Input data: Begin

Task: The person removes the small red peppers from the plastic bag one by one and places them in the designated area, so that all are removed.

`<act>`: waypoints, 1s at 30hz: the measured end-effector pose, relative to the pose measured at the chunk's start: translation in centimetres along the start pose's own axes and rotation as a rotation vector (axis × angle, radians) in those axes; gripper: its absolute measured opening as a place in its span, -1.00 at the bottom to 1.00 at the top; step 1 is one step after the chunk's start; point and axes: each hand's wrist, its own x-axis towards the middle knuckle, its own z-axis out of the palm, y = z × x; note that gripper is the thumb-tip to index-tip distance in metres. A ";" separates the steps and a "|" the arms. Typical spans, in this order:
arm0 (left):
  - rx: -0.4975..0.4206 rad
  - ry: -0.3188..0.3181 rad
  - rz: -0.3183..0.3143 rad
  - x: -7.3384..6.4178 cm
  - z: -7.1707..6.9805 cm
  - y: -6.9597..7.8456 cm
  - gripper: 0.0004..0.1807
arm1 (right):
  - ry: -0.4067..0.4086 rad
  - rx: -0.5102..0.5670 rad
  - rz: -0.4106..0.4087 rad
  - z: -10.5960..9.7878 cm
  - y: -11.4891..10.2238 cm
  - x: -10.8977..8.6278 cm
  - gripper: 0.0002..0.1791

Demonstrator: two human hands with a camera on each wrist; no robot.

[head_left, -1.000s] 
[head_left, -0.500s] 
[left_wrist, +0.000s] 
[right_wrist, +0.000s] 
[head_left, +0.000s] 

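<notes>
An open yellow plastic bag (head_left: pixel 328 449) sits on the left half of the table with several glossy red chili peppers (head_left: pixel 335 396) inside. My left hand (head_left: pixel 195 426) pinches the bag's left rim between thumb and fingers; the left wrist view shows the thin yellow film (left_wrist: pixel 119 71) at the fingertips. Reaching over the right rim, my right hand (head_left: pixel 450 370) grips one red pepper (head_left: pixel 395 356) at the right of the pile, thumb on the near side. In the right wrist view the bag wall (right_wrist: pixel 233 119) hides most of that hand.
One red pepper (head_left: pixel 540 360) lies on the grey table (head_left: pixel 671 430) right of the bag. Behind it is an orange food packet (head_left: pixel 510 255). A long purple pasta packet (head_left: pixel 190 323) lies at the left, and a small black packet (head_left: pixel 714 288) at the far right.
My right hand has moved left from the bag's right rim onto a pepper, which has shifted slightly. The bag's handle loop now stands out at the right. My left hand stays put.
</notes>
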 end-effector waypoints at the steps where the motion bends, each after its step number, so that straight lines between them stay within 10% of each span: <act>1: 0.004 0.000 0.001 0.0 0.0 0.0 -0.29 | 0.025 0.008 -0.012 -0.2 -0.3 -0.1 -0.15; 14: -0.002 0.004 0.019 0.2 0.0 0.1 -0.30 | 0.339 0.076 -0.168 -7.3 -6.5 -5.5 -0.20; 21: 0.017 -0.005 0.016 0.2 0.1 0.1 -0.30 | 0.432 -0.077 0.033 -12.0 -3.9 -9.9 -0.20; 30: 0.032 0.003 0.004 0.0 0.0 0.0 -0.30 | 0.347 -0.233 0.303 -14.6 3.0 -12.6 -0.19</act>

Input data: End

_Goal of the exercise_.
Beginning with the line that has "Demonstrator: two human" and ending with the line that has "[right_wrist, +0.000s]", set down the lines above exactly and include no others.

_Output for this task_.
Demonstrator: two human hands with a camera on each wrist; no robot.

[head_left, -1.000s] 
[head_left, -0.500s] 
[left_wrist, +0.000s] 
[right_wrist, +0.000s] 

The exercise requires no additional output.